Your task: Below is some data. Retype exactly the lines starting at the one with "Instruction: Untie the" and ending at the one with "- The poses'".

>>>

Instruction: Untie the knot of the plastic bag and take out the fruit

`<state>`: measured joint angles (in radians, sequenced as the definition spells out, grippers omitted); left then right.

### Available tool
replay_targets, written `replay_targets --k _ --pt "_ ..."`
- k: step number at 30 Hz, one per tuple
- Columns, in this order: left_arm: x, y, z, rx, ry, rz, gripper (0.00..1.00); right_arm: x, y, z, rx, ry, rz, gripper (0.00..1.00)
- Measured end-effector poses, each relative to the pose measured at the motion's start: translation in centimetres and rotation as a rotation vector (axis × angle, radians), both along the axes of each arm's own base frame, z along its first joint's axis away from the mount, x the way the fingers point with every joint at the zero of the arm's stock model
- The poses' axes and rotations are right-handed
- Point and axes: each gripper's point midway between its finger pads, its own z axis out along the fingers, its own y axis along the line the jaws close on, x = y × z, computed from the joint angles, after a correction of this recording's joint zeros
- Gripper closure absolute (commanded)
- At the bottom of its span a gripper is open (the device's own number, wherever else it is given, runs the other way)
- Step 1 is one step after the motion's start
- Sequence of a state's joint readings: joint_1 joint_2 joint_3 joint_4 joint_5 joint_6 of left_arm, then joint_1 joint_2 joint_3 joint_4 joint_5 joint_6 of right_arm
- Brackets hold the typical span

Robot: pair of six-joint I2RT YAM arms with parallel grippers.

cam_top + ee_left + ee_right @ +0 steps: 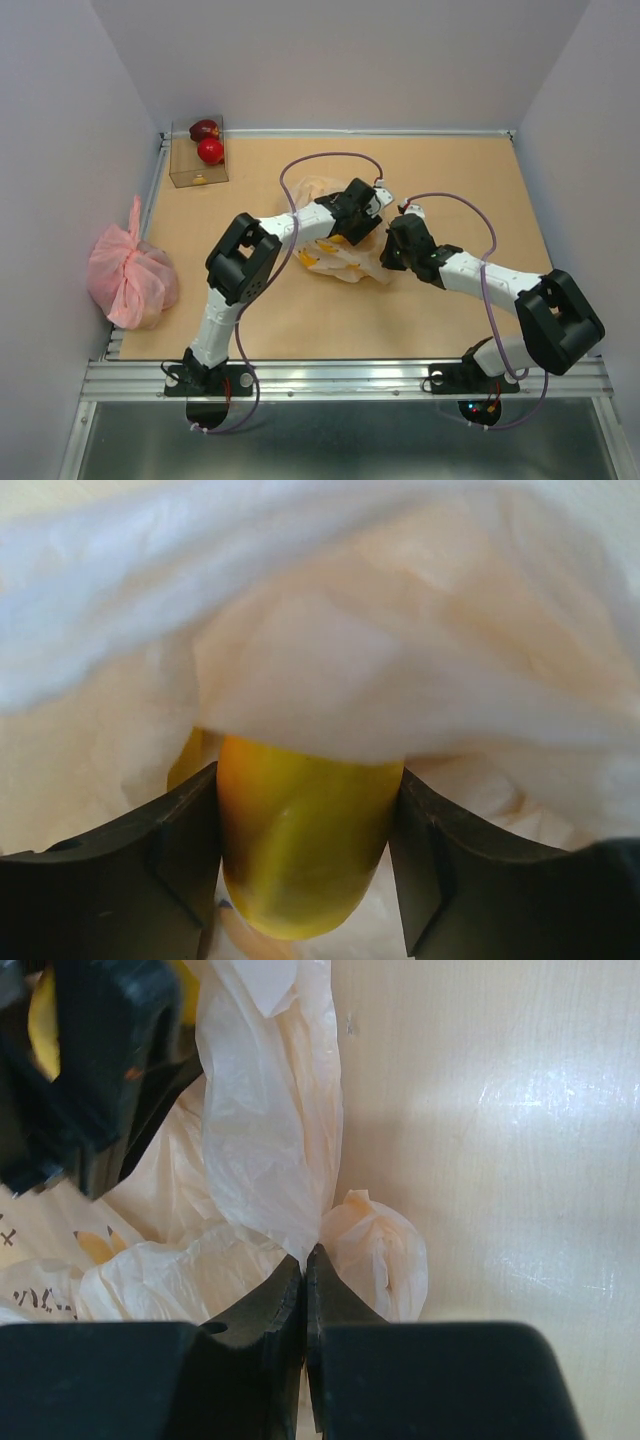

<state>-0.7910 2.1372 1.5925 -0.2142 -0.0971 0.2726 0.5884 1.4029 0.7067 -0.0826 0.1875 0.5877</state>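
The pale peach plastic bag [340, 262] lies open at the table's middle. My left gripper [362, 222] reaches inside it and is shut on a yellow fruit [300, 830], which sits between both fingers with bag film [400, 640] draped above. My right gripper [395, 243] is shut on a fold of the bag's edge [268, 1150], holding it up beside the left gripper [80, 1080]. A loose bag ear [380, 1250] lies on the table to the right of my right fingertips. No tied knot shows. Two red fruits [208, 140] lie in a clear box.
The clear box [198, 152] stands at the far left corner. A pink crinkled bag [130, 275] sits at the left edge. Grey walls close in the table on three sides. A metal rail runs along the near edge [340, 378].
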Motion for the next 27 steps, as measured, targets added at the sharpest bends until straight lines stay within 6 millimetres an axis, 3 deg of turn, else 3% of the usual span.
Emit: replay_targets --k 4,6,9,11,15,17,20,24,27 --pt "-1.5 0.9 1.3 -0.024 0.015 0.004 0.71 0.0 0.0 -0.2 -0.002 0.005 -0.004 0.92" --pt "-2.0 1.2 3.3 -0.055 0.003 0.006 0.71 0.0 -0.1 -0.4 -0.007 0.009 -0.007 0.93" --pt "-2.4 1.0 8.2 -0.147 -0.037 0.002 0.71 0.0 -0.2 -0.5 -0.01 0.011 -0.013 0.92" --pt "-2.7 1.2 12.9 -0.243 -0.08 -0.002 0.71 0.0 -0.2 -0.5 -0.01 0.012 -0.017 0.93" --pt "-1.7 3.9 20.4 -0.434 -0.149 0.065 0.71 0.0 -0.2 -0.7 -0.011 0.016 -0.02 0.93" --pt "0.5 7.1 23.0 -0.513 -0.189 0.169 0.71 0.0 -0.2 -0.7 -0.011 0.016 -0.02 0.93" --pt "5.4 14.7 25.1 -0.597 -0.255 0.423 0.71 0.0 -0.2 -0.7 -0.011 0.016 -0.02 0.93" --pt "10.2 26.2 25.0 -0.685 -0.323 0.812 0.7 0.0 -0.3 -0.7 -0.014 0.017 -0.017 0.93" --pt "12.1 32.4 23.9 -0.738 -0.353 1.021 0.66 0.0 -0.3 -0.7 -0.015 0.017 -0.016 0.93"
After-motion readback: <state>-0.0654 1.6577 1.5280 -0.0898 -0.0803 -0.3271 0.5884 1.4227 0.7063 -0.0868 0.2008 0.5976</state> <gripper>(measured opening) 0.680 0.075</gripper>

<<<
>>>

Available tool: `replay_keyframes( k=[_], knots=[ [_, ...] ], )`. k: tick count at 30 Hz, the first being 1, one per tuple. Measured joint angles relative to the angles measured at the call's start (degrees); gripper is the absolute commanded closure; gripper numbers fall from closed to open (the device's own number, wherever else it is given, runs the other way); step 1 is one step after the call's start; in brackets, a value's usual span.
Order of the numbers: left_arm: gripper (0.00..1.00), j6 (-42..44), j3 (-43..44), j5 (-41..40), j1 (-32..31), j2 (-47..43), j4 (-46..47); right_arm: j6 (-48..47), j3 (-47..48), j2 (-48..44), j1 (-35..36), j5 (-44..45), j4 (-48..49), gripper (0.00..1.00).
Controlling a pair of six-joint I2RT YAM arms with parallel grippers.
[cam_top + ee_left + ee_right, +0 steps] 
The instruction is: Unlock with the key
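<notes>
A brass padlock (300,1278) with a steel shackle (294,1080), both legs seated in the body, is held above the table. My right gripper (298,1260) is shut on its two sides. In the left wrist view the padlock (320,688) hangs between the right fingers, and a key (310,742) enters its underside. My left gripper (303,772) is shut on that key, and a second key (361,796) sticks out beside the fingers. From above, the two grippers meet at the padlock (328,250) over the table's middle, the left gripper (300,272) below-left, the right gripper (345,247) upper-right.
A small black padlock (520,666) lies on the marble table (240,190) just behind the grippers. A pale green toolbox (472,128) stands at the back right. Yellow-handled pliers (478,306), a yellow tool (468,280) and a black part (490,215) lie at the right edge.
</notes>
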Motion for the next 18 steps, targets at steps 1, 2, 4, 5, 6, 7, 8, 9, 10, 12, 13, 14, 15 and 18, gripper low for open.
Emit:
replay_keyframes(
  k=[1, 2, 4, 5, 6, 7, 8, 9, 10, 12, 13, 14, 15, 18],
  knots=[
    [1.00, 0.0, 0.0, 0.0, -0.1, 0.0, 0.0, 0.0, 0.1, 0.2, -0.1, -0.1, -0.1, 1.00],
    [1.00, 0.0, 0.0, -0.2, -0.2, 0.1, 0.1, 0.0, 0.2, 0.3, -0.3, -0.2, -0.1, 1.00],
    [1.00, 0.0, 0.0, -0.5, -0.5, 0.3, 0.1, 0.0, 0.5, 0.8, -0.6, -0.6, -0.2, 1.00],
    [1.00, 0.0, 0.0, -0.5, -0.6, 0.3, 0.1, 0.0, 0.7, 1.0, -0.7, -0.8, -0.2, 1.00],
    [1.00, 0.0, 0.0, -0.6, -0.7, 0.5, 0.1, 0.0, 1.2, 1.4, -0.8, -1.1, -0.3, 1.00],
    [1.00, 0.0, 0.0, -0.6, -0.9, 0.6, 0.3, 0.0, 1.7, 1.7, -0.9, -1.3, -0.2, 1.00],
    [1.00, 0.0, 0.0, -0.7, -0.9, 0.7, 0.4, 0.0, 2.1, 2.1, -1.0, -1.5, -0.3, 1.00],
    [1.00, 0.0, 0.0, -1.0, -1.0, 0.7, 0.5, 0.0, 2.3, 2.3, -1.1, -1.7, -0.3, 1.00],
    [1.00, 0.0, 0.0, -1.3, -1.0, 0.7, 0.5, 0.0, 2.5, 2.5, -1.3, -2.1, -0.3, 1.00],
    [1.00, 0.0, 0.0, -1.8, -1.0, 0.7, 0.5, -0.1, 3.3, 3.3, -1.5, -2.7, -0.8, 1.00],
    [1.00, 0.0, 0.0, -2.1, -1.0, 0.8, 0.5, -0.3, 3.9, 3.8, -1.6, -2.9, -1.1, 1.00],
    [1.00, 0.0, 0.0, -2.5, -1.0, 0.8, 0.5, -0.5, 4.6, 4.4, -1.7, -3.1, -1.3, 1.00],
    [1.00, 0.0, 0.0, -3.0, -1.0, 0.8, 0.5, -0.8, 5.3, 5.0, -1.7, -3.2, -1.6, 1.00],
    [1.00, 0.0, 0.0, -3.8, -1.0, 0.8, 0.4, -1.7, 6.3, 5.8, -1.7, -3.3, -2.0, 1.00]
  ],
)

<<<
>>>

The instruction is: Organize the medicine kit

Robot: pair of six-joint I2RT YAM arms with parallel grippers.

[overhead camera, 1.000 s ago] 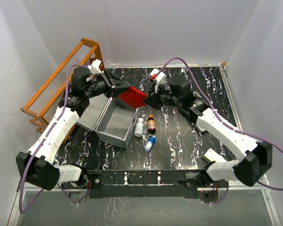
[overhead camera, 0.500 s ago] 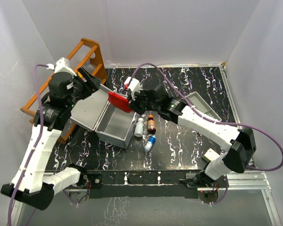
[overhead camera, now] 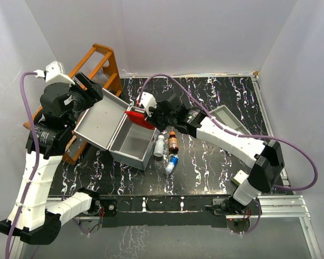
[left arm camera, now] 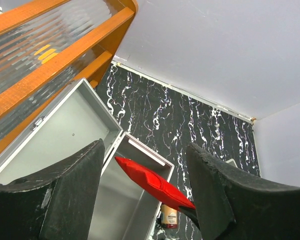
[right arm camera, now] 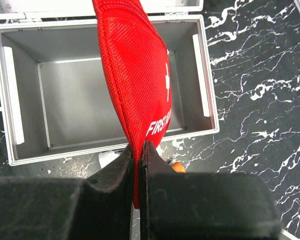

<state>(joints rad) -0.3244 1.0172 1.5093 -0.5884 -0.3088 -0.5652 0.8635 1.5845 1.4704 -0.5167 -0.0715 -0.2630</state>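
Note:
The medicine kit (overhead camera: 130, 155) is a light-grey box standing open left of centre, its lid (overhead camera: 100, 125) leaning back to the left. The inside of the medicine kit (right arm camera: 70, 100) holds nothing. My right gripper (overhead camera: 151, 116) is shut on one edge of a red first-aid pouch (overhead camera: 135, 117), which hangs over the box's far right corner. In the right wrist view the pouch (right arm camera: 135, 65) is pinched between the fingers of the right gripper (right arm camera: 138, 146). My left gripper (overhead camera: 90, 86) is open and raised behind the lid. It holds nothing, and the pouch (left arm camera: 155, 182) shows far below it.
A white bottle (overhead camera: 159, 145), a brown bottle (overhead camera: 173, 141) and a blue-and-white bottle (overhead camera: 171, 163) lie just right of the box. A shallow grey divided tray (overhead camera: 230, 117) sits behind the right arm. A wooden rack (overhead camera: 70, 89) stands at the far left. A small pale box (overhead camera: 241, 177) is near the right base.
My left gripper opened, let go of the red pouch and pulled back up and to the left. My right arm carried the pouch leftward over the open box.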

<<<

Task solution:
Instruction: Untie the knot of the plastic bag and take out the fruit

`<state>`: measured joint angles (in radians, sequenced as the definition spells out, grippers omitted); left then right.

### Available tool
replay_targets, written `replay_targets --k _ --pt "_ ..."`
- k: step number at 30 Hz, one per tuple
- Columns, in this order: left_arm: x, y, z, rx, ry, rz, gripper (0.00..1.00); right_arm: x, y, z, rx, ry, rz, gripper (0.00..1.00)
- Measured end-effector poses, each relative to the pose measured at the motion's start: translation in centimetres and rotation as a rotation vector (axis × angle, radians), both along the axes of each arm's own base frame, z along its first joint's axis away from the mount, x the way the fingers point with every joint at the zero of the arm's stock model
- The poses' axes and rotations are right-handed

The reply to this exercise is complete.